REUTERS/Timothy Aeppel/File Photo
BLOW TO INVESTMENT
"While the extent of the drag from events over the past couple of
weeks remains to be seen, it would be a surprise if it didn't deal a
further blow to investment, particularly for small firms more
reliant on bank financing," said Andrew Hunter, deputy chief U.S.
economist at Capital Economics.
Last month, there were increases in orders for electrical equipment,
appliances and components, fabricated metal products and well as
primary metals. But orders for computers and electronic products
dipped and machinery fell.
Shipments of core capital goods were unchanged after increasing 0.9%
in January. Core capital goods shipments are used to calculate
equipment spending in the gross domestic product measurement.
Shipments of nondefense capital goods, which also go into the
calculation of GDP, fell 0.6% after declining 1.7% in January.
Economists at Goldman Sachs trimmed their first-quarter GDP growth
estimate to a 2.4% annualized rate from a 2.6% pace. Business
spending on equipment contracted in the fourth quarter, helping to
restrain GDP growth to a 2.7% rate. The economy grew at a 3.2% pace
in the third quarter.
"The manufacturing sector is in recession and will be a drag on the
broader economy," said Conrad DeQuadros, senior economic advisor at
Brean Capital in New York. "Business equipment spending may contract
in real terms in the first-quarter GDP report."
Orders for items ranging from toasters to aircraft that are meant to
last three years or more decreased 1.0% in February. These so-called
durable goods orders dropped 5.0% in January.

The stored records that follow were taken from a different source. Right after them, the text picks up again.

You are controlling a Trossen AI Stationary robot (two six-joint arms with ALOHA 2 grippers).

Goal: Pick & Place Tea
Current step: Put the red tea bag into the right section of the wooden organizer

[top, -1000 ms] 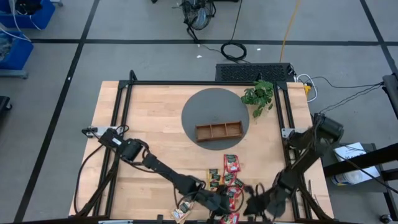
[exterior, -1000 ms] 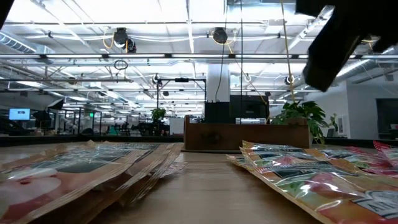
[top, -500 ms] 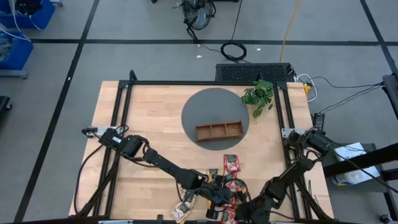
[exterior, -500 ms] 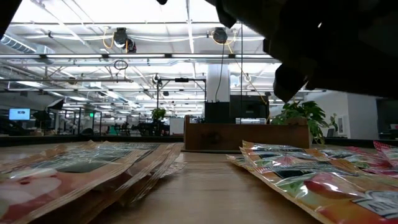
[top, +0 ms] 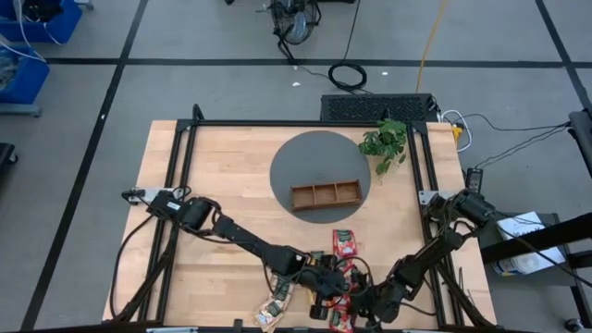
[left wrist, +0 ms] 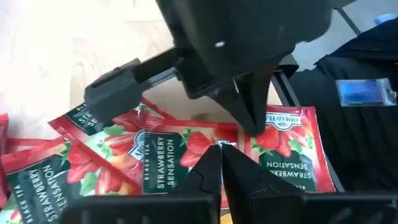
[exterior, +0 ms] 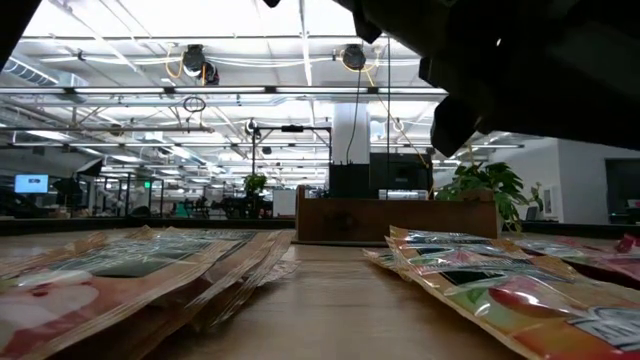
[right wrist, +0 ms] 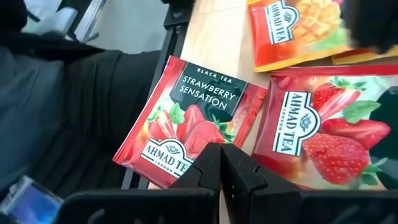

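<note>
Right wrist view, red strawberry tea packets (right wrist: 189, 127), both tools pinched together, empty.

1. The wooden tray (top: 326, 195) sits on the round mat (top: 319, 176) at the table's (top: 222, 185) centre.
2. The plant (top: 385, 142) stands at two o'clock from the tray, just off the mat's rim.
3. The tea packets (top: 344, 243) lie scattered at six o'clock from the tray, near the table's front edge.
4. The left gripper (top: 335, 298) and right gripper (top: 359, 302) meet over the packets, fingers pressed together, left at nine o'clock of right.
</note>
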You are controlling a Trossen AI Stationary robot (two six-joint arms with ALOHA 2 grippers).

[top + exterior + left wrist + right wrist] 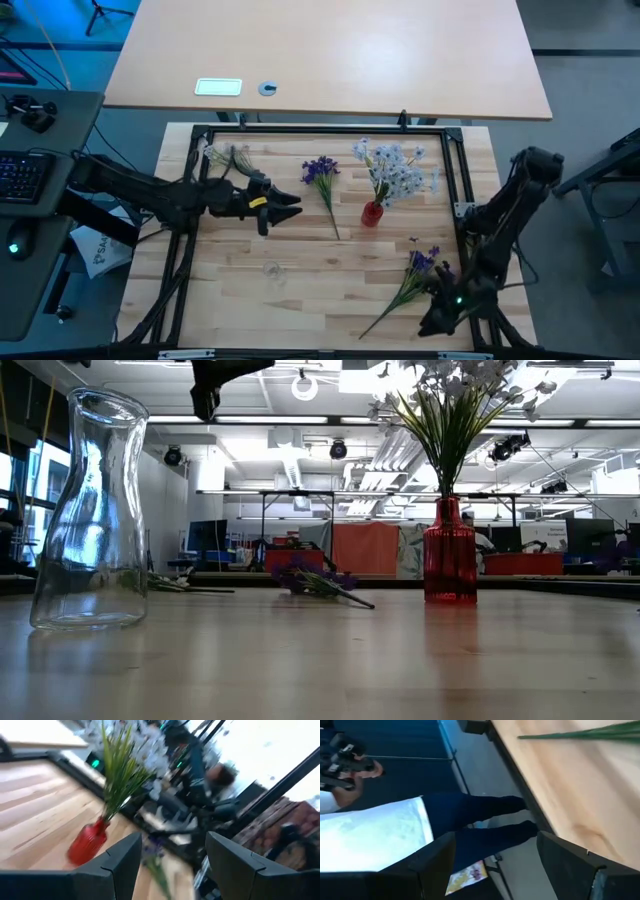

Durable goods orders last month were pulled down by a 6.6% decline
in the volatile civilian aircraft category, which followed a 56.3%
plunge in January. Boeing reported on its website that it had
received just five aircraft orders in February, sharply down from 55
in January.
Orders for transportation equipment fell 2.8% after tumbling 14.0%
in January. Motor vehicle orders decreased 0.9%.
Unfilled orders at manufacturers slipped 0.1% after being unchanged
in January, which does not bode well for factory production.
Inventories at factories rebounded 0.2%.
"As inventories rise, container volume to U.S. ports is declining,
suggesting that shipments could weaken further in the months ahead,"
said Erik Johnson, a senior economist at BMO Capital Markets in
Toronto.
(Reporting by Lucia Mutikani; Editing by Chizu Nomiyama and Andrea
Ricci)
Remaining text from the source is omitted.